Следовательно, гибкость этих обществ была не вполне той, что представлял себе Дарендорф. С другими интеллектуалами он разделял веру в то, что демократиям нужно понимать собственные сильные и слабые стороны. В этом отношении он не слишком отличался от паникеров, разглагольствовавших о кризисе, и пессимистов, которых он же сам и критиковал. Дарендорф видел в гибкости преимущество, которое демократии могли и должны были распознать в самих себе. Тогда они смогли бы сберечь его и развить. Но демократическая гибкость действует не так. Она хаотична и нецеленаправленна. Преимущества демократии всегда проще признать задним числом. То же верно и для недостатков. Реалисты думали, что демократия сможет выжить только в том случае, если ее слабости будут должным образом признаны и сглажены. Но не было никакого удовлетворительного способа добиться этого. Демократии не признают своих слабостей. А если вы попытаетесь разобраться с их слабостями за них, как попробовал сделать Киссинджер, вы в итоге сотворите нечто меньшее, чем демократия.
Демократия не может убежать от собственной непреднамеренности – она не может овладеть ею и в то же время не может избежать ее. Со временем то, что в 1970-е годы казалось провалом, стало для демократии историей успеха. В полном виде этот успех заявил о себе в триумфе 1989 г. Но этот триумф, как и предшествующий ему кризис демократии, не был тем, чем казался.
Глава VI
1989: Конец истории
Кризис
Возможно, называть 1989 год кризисом демократии покажется странным. В этот год не произошло ничего плохого (если не считать событий в Китае). Многое из случившегося было замечательным, почти чудесным. Тем не менее кризис – это точка разрыва, момент, когда настоящее утверждает себя перед лицом прошлого. И жить во время кризиса бывает так страшно потому, что в нем слишком много поставлено на кон, но слишком мало подсказок, которые говорили бы, что делать. Внезапно на горизонте прорисовывается будущее. Драматические события, сопровождавшие крушение советской власти в Восточной Европе, стали для демократии настоящим кризисом.
Конец «холодной войны» немного напоминал конец Первой мировой: победа застала победителей врасплох. Мы привыкли думать о 1980-х годах как эпохе демократического триумфализма, поскольку мы знаем, как это десятилетие закончилось. Но в те времена оно ощущалось совершенно иначе. 1980-е были в гораздо большей степени продолжением 1970-х, чем преддверием 1990-х. И это не удивительно, если учесть, как мало времени прошло с тех пор, как западная демократия пережила свой последний кризис уверенности. Десятилетия вряд ли могло хватить для то, чтобы сделать поворот на 180°. Плохие новости превратились в хорошие так быстро, что трудно было сосредоточиться на том, что происходит. Внезапная победа демократии над ее врагами привела к дезориентации.

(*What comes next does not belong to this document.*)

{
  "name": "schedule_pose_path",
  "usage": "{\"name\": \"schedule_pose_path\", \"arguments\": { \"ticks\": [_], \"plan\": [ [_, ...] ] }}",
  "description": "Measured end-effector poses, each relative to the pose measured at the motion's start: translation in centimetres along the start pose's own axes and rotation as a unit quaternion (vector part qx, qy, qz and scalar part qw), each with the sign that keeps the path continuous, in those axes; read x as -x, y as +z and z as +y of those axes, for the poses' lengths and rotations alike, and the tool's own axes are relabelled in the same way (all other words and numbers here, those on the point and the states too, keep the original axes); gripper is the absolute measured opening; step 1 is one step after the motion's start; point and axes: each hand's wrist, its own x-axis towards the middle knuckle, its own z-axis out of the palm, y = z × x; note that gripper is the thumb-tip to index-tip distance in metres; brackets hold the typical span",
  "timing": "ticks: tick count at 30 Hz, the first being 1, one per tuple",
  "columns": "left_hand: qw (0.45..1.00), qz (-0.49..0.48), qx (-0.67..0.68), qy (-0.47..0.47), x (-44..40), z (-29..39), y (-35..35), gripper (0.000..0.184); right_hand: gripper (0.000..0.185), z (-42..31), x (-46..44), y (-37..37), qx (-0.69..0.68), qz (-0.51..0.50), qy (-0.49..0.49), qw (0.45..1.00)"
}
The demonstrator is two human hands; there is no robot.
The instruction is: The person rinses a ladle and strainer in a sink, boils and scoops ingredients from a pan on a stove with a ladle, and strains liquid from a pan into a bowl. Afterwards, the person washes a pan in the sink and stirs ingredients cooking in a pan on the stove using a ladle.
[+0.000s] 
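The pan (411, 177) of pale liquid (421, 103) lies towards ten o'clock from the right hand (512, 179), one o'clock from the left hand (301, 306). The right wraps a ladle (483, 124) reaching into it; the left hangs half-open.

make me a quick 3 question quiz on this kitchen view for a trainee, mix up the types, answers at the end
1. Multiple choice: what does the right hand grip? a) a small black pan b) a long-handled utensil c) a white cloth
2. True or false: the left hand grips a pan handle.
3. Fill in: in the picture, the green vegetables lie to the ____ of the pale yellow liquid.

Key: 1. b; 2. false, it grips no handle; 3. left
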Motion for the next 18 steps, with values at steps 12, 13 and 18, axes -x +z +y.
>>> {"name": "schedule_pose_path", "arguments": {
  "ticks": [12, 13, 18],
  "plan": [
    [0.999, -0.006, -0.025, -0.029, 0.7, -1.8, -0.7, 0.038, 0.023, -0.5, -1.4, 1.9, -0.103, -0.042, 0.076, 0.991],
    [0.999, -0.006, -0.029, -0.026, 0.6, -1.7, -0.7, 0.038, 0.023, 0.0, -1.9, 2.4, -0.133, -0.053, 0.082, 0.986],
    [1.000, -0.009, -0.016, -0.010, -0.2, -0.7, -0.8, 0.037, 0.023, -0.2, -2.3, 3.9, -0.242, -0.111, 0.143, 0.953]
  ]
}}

Как и в 1918 г., возникло сильное искушение побороть смущение, переписывая историю по мере ее развертывания. У победы много отцов. 10 ноября, на утро после того, как Берлинская стена была разрушена, Вилли Брандт прибыл в город и заявил ликующей толпе, что она наконец взяла судьбу в свои руки. «Это прекрасный день, – сказал он, – которым завершилось долгое путешествие». Однако всего лишь пятью годами ранее Брандт согласился с тем, что разделение Германии, причиной которого была «холодная война», уже нельзя считать временным и что объединение нескоро станет пунктом политической повестки. События 1989 г. подтвердили правоту многих. Но это не значит, что они знали, что случится именно то, что случилось.
Некоторым казалось, что говорить о собственной правоте еще рано. С дезориентацией, возникшей из-за победы, можно было справиться, отрицая, что демократия действительно одержала победу. Кеннан был одним из тех, кто выступил против трактовки событий 1989 г. как доказательства правоты западной демократии. Он стоял на том, что поражение одной стороны нельзя принимать за победу другой. Тот факт, что Советы проиграли «холодную войну», не означает, что демократии ее выиграли.
Этот образ мысли в 1989 г. был довольно распространен. Многие комментаторы предупреждали о том, что не надо торопиться с выводами, произвольно толкуя текущие события и находя подтверждения своим словам там, где таких подтверждений нет. Некоторые боялись, что 1989 год может стать ловушкой для демократии, поскольку она выучит неправильные уроки. Демократии могут стать более безрассудными, а не менее, поскольку они перестанут думать, что им надо о чем-то беспокоиться. Ошибки своих соперников они примут за подтверждение собственных достоинств. А потому станут жертвой старого демократического заблуждения – уступят своим порокам и назовут их добродетелью.